(From Flickr user digital image fan via CC)
The backlash against Mike Nifong, the DA in the Duke Lacrosse Case, has started in earnest...and WHAT a backlash it is. According to the Associated Press:
Nifong was disbarred Saturday, a ruling that came one day after he stunned his staff and own attorneys by announcing through tears he planned to resign as Durham County's district attorney. In imposing punishment, a disciplinary committee called Nifong's prosecution of Dave Evans, Collin Finnerty and Reade Seligmann a politically motivated "fiasco." The five-day ethics trial ended Nifong's three-decade legal career, which he spent entirely as a prosecutor in Durham County. He was generally viewed as an honest lawyer...The list of misdeeds that Nifong has been accused of (and undoubtedly actually did) is long and shocking. He withheld exculpatory evidence. He made inappropriate statements to the public about the case. He pressed on with the case even when he knew that there was no way he could win a conviction. And that's just off the top of my head (Go to Nifong's wikipedia page for some more details).
Part of me feels for this man, whose career has now ended in a spectacular flameout. However, a part of me also knows that the men who were accused of the rape have had a bad enough time these past few years that Nifong's disgrace is probably nothing in comparison. It's both refreshing and terrifying that we live in a country where being accused of being a rapist can be almost as bad as being convicted of the same thing.
Now ABC reports that, with regards to the case, the media is packing up its bags and moving on:
The word on the street around Duke University is that the Duke lacrosse story has outlived its shelf life...Despite interest in the story, it looks like the media parade is leaving. "The high intensity moments are over," Setrakian said. Edmisten said the chairman of the hearing in the case referred to the events as a dangerous soap opera. So, while further legal movement in the case may be in store, at least for the residents of Durham, this show is fading to black.Here's why this gets me: By packing up leaving in the aftermath right now, at this critical moment when Nifong is finally being punished for his crimes, the media demonstrates yet again how it is beholden to sensationalism, and ultimately, to profit. To many of you (and even to me), this is old news. But I couldn't resist bringing it up anyway.
Not only that, but the media is missing an amazing opportunity to engage in public discourse about the litany of deeper issues underlying the Duke case. The reason they latched onto the rape case in the first place was because it was a spectacular attention-grabber: three white preppy, elite lacross players (a sport which seems to epitomize the upper class) from a top-tier university brutally assaulted a black, lower-class single mom who went to a state school. There were a lot of issues this case brought up, and a lot of fires that it stoked. It was a case that brought up struggles and conflicts that have haunted us throughout our country's history: namely, the conflict of the upper class against the lower class, the race issues between whites and blacks, and, to tie it all together, the destructive psychological devastation of rape.
But now that the case is over, there are different questions that we should be asking.
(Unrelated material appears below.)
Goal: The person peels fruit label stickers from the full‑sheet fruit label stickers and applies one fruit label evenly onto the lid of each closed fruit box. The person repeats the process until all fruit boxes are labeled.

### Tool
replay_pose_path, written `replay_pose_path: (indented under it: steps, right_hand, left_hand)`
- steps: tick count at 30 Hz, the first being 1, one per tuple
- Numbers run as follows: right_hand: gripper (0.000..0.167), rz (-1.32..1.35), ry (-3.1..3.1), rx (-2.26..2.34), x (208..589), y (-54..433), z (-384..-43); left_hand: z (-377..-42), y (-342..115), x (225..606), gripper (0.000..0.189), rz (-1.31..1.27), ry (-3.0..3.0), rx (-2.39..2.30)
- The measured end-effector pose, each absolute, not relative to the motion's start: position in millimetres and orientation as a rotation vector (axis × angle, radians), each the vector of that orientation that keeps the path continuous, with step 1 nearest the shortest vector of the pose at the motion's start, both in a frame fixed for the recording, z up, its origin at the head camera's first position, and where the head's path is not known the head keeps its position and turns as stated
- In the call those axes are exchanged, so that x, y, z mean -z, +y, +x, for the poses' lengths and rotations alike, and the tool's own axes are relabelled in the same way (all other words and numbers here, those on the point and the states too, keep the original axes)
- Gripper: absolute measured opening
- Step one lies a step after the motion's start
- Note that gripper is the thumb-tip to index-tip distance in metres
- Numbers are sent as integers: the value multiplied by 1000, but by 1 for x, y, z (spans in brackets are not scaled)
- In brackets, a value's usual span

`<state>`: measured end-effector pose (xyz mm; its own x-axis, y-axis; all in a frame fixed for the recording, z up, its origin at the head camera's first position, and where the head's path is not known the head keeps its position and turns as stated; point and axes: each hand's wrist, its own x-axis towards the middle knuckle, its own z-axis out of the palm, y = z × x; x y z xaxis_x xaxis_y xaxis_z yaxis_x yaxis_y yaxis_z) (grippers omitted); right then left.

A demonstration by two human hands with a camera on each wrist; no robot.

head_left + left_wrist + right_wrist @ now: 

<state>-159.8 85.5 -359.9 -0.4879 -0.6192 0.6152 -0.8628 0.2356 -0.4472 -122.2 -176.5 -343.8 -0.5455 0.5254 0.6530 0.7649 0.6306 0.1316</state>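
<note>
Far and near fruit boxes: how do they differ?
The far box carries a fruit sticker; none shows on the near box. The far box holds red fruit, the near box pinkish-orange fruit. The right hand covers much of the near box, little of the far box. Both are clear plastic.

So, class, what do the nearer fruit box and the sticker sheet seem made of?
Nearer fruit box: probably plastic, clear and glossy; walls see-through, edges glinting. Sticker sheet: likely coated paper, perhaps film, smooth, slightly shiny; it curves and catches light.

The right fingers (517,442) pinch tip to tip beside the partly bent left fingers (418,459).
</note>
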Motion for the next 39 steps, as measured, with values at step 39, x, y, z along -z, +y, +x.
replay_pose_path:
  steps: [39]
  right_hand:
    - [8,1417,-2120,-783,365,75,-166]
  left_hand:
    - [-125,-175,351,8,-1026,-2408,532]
Questions like why do we live in a society where being accused of rape is as bad as being convicted (i.e. where the media has grossly asymmetric rules about who it can name and who it can't)? Where the media (even the New York Times) can actively and powerfully propagate such destructive misinformation and get away with it without being held to account? Where lawyers yield such tremendous power over all of us in the form of prosecutorial discretion?
Unfortunately, the media won't be asking those questions, not to any meaningful extent anyway. The reasons for this are legion, but up at the top of the list I'm sure are both a lack of desire to criticize itself and the endless and self-defeating quest for ratings. To ask these questions would require an informed dialogue and citizenry, a level of public discourse that challenges deeply held assumptions and uses logic and reason behind its arguments. And really, if they did address these issues on TV, is there really anyone who would watch?
[Note: To paraphrase Sideshow Bob, I'm aware of the irony of using an article on ABC News reporting on the media in order to report about the media, so don't bother pointing that out]
1 comment:
What bothers me more about this case is how indicative it is in the U.S. with our growing failure to indeed consider people innocent until proven guilty.